MoF did not seek parliamentary approval for the Mandate Agreement, because MoF considered the role of Imara TA to be advisory, with regards to the structuring and the drafting of agreements for the IPO of Agyapa on the London Stock Exchange, the main transaction whose agreements have all been submitted to Parliament for approval, and not to have economic impact anticipated by the Supreme Court in the Balkan Energy case. Similarly, MoF has not sought parliamentary approval for other international transaction advisory service agreements it has signed in the past, such as the engagement of international investment banks for Eurobond issuances, for example.
The Governing Board of the Minerals Income Investment Fund
Based on advice from the TA, and the fact that mineral royalties are deemed to be a tax that goes in the Consolidated Fund, MoF initiated the drafting of a Bill that would establish an independent, wholly-owned Government public fund, as an entity to oversee the implementation of the Transaction. In about August 2018, Parliament passed the Minerals Income Investment Fund Act, 2018 (Act 978).
Act 978 established the Minerals Income Investment Fund (MIIF) to hold and manage the Republic’s equity interests in mining companies, and receive and manage mineral royalties due to the Republic under a Mining Agreement. MIIF only receives minerals royalties due to Government, and not any of the royalties due to chiefs or others.
The Board of MIIF is constituted pursuant to Section 5 of Act 978, which provides statutory requirements for the make-up of the Board and states clearly that:
The governing body of the Fund is a Board consisting of
(a) a chairperson;
(b) the Chief Executive Officer of the Fund;
(c) a representative each from the following Ministries not below the rank of a Director:
(i) Ministry of Finance; and
(ii) Ministry of Lands and Natural Resources;
(d) three other persons nominated by the Minister;
(e) the Commissioner for Domestic Tax Revenue Division of the Ghana Revenue Authority; and
(f) a Deputy Governor of the Bank of Ghana nominated by
the Governor of the Bank of Ghana (g) At least three of the members of the Board shall be women.
The members of the Board shall be appointed by the President in accordance with article 70 of the Constitution.

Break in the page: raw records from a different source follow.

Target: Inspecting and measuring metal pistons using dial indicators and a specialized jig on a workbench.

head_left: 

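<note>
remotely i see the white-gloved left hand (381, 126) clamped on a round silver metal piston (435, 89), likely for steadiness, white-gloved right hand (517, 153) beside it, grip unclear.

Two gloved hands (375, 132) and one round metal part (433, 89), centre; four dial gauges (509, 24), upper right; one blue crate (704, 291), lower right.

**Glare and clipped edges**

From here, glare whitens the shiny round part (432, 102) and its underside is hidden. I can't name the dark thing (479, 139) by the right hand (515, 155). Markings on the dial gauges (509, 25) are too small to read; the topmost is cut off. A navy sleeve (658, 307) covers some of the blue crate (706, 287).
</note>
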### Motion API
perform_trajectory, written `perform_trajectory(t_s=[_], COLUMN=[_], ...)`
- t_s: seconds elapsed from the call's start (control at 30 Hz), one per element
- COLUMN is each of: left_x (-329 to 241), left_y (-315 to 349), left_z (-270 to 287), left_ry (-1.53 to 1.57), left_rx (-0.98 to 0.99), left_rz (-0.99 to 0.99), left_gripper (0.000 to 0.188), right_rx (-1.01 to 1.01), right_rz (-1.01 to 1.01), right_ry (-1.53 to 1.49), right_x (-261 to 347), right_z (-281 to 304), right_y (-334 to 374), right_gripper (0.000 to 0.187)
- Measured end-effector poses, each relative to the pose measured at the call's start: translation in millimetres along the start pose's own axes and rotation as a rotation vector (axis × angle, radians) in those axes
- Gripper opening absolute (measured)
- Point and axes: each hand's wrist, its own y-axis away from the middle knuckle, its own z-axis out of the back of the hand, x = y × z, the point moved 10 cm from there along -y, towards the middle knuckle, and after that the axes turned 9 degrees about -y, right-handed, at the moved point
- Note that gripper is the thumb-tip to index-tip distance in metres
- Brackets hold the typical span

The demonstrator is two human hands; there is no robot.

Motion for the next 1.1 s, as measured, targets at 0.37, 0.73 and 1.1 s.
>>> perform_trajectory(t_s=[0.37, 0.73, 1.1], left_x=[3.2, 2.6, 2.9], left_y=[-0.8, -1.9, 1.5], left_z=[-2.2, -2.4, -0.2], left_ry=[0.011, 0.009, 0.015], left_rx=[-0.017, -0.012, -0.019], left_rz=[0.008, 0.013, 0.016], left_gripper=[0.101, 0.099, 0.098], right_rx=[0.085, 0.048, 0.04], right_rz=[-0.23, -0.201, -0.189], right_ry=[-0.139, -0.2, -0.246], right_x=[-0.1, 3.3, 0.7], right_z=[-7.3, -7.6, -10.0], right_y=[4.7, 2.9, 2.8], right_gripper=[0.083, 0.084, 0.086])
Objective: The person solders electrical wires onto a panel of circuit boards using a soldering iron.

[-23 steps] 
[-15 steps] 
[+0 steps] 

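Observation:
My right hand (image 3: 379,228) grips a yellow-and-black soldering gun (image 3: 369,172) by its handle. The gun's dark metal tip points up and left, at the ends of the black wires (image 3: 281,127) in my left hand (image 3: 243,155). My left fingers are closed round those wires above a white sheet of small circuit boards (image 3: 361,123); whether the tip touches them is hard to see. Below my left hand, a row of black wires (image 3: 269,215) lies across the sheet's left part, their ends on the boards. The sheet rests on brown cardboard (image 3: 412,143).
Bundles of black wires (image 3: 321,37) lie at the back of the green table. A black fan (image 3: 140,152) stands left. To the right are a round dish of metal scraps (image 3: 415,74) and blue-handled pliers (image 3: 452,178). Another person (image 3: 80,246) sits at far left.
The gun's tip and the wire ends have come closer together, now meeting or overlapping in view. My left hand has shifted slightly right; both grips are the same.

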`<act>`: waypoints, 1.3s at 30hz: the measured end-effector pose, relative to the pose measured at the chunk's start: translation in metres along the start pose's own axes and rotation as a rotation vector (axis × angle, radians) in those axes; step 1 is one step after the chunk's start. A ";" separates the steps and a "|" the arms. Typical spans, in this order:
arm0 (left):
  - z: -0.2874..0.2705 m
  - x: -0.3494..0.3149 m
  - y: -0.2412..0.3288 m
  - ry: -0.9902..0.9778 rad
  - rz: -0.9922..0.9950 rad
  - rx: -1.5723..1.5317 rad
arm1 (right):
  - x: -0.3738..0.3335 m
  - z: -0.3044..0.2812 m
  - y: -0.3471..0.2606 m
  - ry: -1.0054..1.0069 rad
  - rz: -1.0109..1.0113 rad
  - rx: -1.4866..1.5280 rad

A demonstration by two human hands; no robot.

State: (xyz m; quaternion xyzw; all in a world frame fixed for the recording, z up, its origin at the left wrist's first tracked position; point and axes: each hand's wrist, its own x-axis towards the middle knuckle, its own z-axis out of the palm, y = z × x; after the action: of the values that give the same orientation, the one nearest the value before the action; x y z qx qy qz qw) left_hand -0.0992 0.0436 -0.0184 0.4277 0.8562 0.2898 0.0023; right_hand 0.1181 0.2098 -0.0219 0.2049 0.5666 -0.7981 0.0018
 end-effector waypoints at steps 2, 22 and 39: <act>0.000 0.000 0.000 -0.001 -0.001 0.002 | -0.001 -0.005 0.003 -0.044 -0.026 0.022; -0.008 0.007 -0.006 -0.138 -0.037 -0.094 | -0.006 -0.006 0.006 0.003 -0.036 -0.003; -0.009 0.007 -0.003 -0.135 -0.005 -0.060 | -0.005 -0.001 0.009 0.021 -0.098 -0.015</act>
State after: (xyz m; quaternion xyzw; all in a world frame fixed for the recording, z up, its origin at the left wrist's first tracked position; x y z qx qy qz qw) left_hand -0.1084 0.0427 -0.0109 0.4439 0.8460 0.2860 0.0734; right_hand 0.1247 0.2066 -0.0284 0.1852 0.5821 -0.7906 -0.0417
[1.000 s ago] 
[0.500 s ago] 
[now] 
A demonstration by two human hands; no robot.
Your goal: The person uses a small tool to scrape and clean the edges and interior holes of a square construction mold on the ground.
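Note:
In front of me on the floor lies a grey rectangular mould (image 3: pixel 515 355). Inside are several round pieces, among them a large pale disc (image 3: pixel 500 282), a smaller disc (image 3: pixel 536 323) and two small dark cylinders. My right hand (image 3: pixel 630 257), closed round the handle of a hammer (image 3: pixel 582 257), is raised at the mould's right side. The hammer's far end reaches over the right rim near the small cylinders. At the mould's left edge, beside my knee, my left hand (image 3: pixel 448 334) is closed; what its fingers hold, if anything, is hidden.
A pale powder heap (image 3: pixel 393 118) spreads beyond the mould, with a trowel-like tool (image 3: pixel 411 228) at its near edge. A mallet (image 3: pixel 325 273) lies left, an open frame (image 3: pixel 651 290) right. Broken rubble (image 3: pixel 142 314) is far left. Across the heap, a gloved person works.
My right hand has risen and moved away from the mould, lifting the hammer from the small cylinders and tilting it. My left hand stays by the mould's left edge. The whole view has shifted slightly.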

Additionally, Section 6 mandates that a member of the Board must be a person who qualifies for appointment as a director of a company incorporated under the Companies Act, 1963 (Act 179) (See Section 172 of the Companies Act, 2019 (Act 992). A review of the Curricula Vitae of the Board Members shows persons of apparent established professional and technical backgrounds who are well qualified and suitable for the position.
It is noteworthy that, because of the financial and investor nature of MIIF, both the Bank of Ghana and the Securities Exchange Commission are regulators of MIIF, and consequently, Board members must meet the strict “fit and proper” test required by both regulators.
There is no justifiable reason for concluding that the current members of the MIIF Board will jeopardize their apparent professional integrity and reputations to engage in corrupt practices motivated by partisan considerations.